In my book E=mc2, for example, I was lost for a while before I had the right picture of what the book would be. Should it be just a biography of Einstein? That was very nice, but there already were lots of biographies of Einstein. I wanted to do something better.

I started puttering around, writing bits and pieces from interesting moments in his life, and then I realised: nope, the book won’t be about Einstein, it’ll be about his equation E=mc2. And when I look at the equation I’ll treat it like a biography. We all know what that means: where did our hero come from? What was their birth like? Their adolescence? What happened after?

What I ended up with was a diagram that looks a bit like two trumpets stuck together bell to bell.

The left would show what happened before the equation E=mc2 was born; the right would show what happened after. So I drew a line right in the middle that I labelled 1905 (for that’s when Einstein first wrote down the equation).

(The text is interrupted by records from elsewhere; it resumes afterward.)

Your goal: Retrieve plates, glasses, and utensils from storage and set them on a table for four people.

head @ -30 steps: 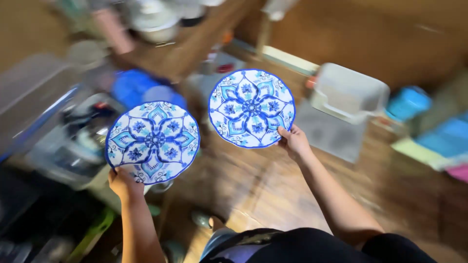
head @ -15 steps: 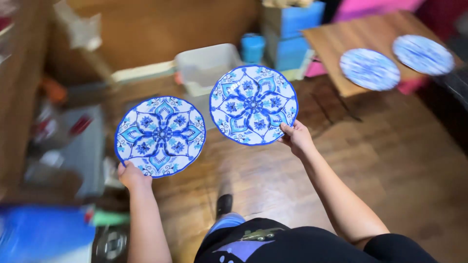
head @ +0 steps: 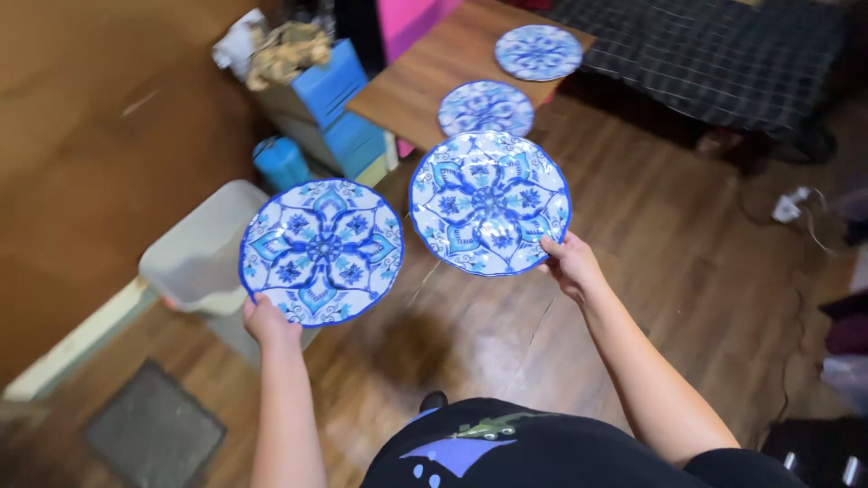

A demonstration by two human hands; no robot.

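Left hand [head: 268,321] pinches the lower rim of one blue patterned plate [head: 321,250]; right hand [head: 570,264] likewise grips a second plate [head: 489,202], held beside it.

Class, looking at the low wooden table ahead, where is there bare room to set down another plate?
The low wooden table is bare at its near-left corner, beside the nearer plate. Its far end is taken by the second plate.

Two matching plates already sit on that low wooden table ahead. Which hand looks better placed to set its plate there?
Probably the right hand: its plate is held nearer the low wooden table, just below the nearest plate lying there. The left hand holds its plate farther back.
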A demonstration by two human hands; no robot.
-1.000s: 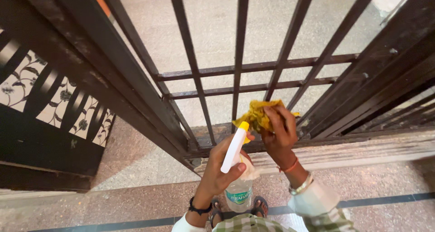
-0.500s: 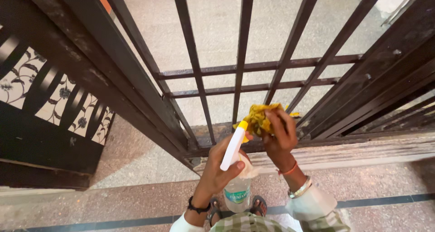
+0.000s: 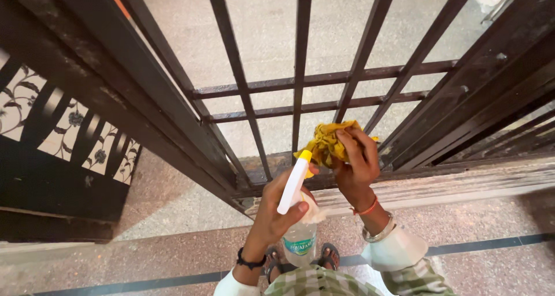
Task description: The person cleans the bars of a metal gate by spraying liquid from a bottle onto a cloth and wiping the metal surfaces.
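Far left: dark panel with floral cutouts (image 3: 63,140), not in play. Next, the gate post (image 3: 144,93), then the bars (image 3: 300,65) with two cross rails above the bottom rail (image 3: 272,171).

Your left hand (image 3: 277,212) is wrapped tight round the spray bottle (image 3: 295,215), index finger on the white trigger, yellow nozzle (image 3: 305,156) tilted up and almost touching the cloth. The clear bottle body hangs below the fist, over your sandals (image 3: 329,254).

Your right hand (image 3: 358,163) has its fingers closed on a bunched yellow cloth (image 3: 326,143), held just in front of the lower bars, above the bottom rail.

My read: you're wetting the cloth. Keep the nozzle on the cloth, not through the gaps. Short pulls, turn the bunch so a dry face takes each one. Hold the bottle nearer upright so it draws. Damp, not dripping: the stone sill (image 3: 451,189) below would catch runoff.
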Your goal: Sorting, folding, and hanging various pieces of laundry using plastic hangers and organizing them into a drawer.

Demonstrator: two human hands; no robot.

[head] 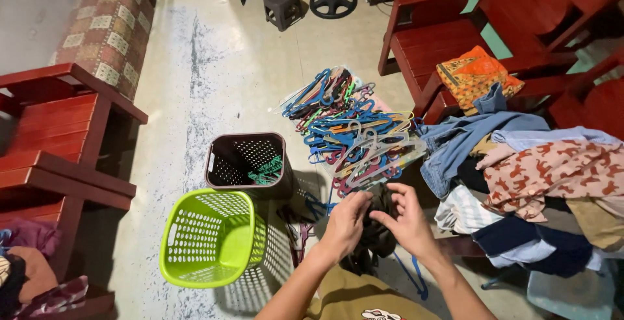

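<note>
Concrete floor (214,66) (w/ hanger pile (351,131)).

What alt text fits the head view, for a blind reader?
Both hands, left hand and right hand, grip a dark garment above a floor, beside a lime green basket and a brown basket. A hanger pile lies ahead, and a clothes heap lies right.
</note>
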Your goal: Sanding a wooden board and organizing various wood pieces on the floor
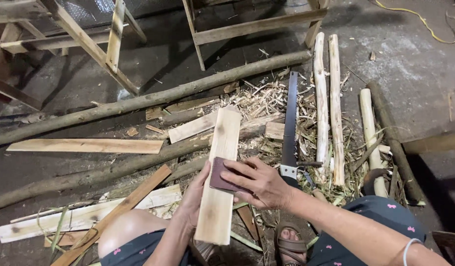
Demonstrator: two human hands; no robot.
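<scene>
Sandpaper (221, 177) under right hand (259, 183) fingers (237, 172), on board (218, 182).

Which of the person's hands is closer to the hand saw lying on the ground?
Right. The right hand presses a reddish-brown sanding sheet on the pale plank, just beside the hand saw handle. The left hand grips the plank's far edge, farther from it.

I see a dark, dusty concrete floor (415, 64) littered with wood shavings (267, 98), rough poles (148, 98) and offcut planks (87, 146). Wooden frame legs (252, 27) stand behind; a yellow cord (424, 22) trails far right.
</scene>
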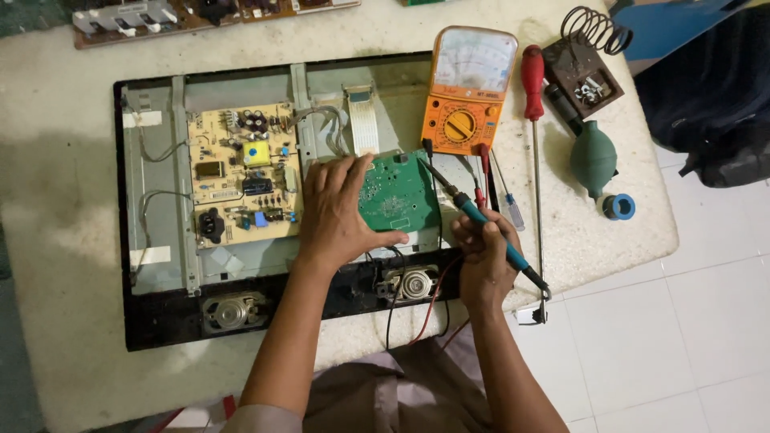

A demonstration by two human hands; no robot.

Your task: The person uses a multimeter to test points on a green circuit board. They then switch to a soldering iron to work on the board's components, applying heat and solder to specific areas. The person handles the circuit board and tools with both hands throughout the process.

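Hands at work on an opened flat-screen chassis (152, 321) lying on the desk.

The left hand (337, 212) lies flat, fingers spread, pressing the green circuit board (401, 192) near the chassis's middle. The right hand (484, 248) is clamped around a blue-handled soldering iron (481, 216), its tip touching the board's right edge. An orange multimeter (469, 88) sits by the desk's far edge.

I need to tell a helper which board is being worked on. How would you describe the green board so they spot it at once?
Find the opened flat-screen chassis lying on the white table. Near its middle, under the left hand, sits the green circuit board, with the soldering iron in the right hand touching its edge. The neighbouring board is pale yellow and larger.
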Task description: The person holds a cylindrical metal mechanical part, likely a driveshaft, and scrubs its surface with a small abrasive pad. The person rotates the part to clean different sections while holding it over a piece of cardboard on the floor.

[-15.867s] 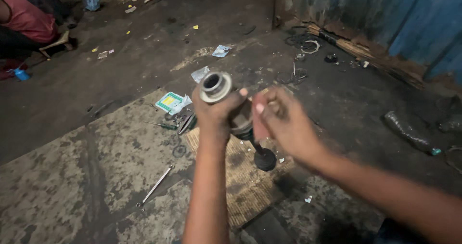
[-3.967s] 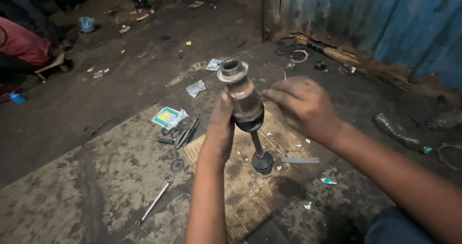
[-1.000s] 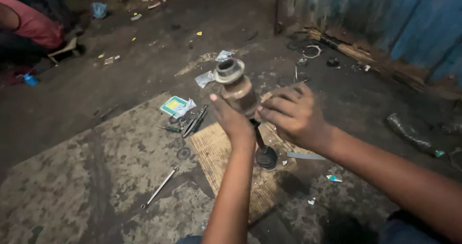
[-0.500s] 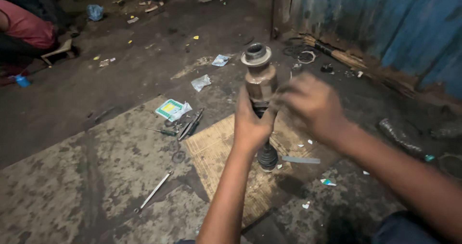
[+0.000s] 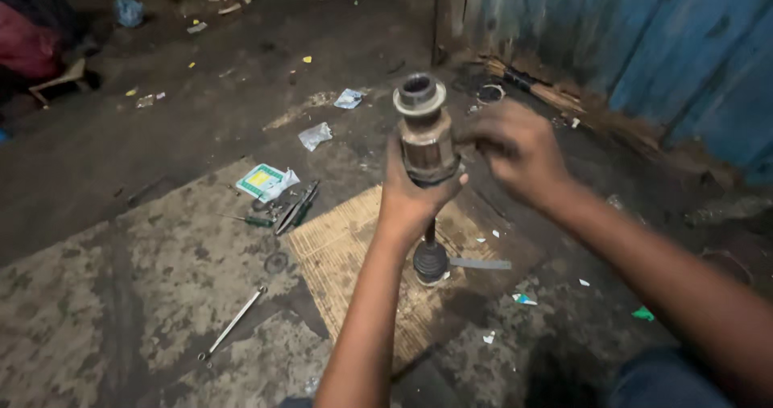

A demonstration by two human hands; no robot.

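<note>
- Head view, far left: a long wrench (image 5: 233,323) lies on the stained floor (image 5: 97,295), well apart from the work; it is better to leave it there, so nothing rolls under the knees
- Further right, a green and white packet (image 5: 263,180) and some small hand tools (image 5: 291,209) lie just beside the corner of the cardboard sheet (image 5: 346,255); keep them off the sheet, I think, so the shaft foot has a flat place
- The drive shaft (image 5: 424,146) stands almost upright, its lower black boot end (image 5: 431,261) resting on the cardboard sheet, its open metal cup at the top
- The left hand (image 5: 412,201) is closed around the shaft just under the metal housing; this grip should stay firm and low, so the shaft does not tilt or slip off the sheet
- The right hand (image 5: 519,149) is at the right side of the housing, fingers curled toward it; whether this grip is really clamped on the metal I cannot tell, because of blur
- My judgement: work the housing with the right hand only, and keep the shaft vertical
- A flat metal strip (image 5: 481,263) lies just beside the boot end; take care not to knock it
</note>
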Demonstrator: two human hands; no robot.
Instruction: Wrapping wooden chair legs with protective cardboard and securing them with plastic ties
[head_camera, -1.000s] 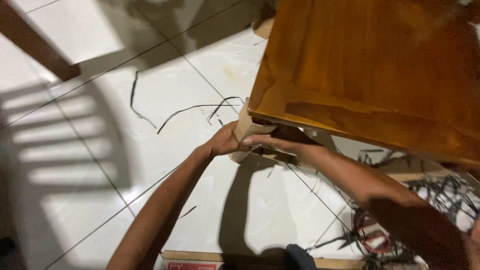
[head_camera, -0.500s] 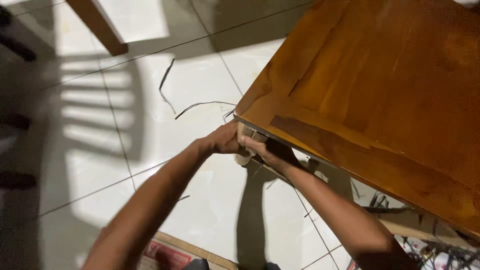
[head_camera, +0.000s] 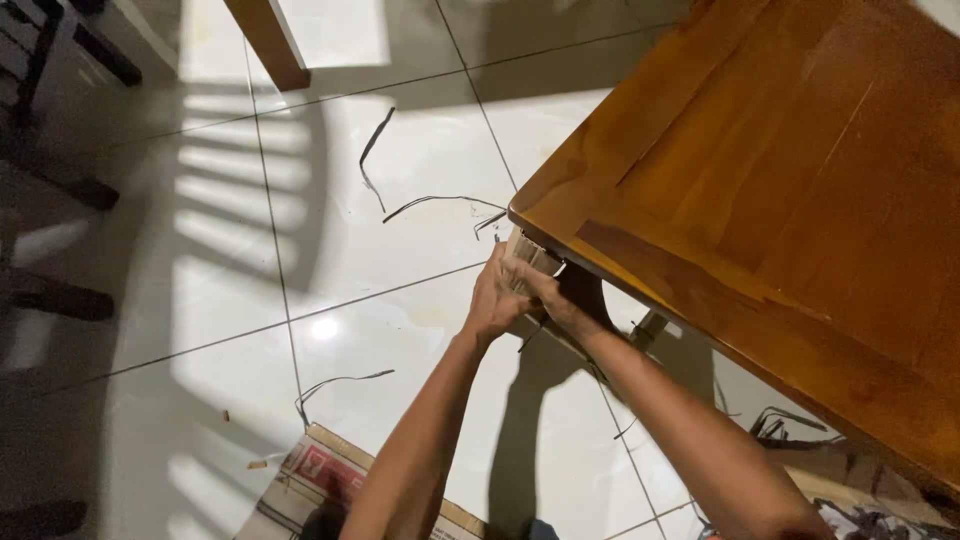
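Cardboard piece (head_camera: 528, 255) under the wooden table (head_camera: 780, 190) corner, gripped between both hands (head_camera: 512, 290).

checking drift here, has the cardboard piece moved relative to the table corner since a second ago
Yes. The cardboard piece has gone further in under the wooden table corner; less of it shows now, with both hands clasped on it.

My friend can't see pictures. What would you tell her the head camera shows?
Two bare hands, left hand and right hand, grip a piece of cardboard at the corner of a wooden table, just under its edge. Thin dark strips lie on the white tiled floor, and a cardboard box sits below.
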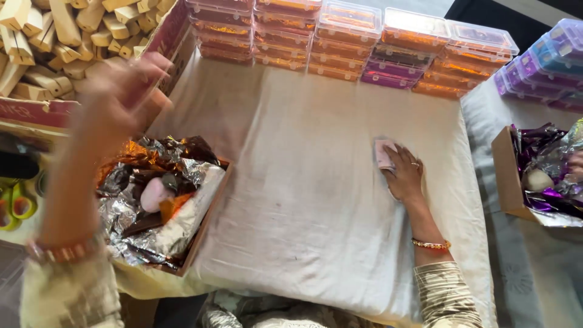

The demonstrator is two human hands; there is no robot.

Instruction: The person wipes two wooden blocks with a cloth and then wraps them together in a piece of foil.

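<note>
My left hand (124,88) is raised and blurred over the left side, between a cardboard box of wooden blocks (54,42) and an open box of crumpled foil wrappers (161,200). Its fingers are spread and I see nothing in them. My right hand (404,176) rests flat on the white cloth (303,182), fingers pressing on a small pale pink piece (384,153) that lies on the cloth.
Stacks of clear plastic lidded boxes (346,42) with orange and purple contents line the far edge. More purple and blue boxes (546,61) stand at the far right. A second cardboard box of purple foil (546,176) sits at right. Green-handled scissors (15,203) lie at left.
</note>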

With that, what I had to do in my writing became clear. There were a lot of things that led into that birth: the ideas behind all the parts of the equation. I represented that by little arrows shooting in from the left: One arrow would be the pre-history of the symbol ‘E’ and what it meant; another would be the previous history of the ‘=’ symbols, and so on through the equation.

The first part of the book would be the left side of the diagram, Einstein’s 1905 putting together of the parts would be the middle section, and then all of the things that later resulted from his equation (the atomic bomb most famously) would be the final part of the book.

Different books have very different structures. Paul Kennedy’s great book on the Anglo-German naval rivalry – a rivalry that helped push the world towards WWI – had a different structure.

Kennedy would pause for background (the first box), then have a bit of narrative (the first horizontal line), then he’d pause for more background (the second box), have more narrative, etc.

All these varying diagrams seem entirely obvious once one’s done, but oh are they helpful when stuck in the middle of a project!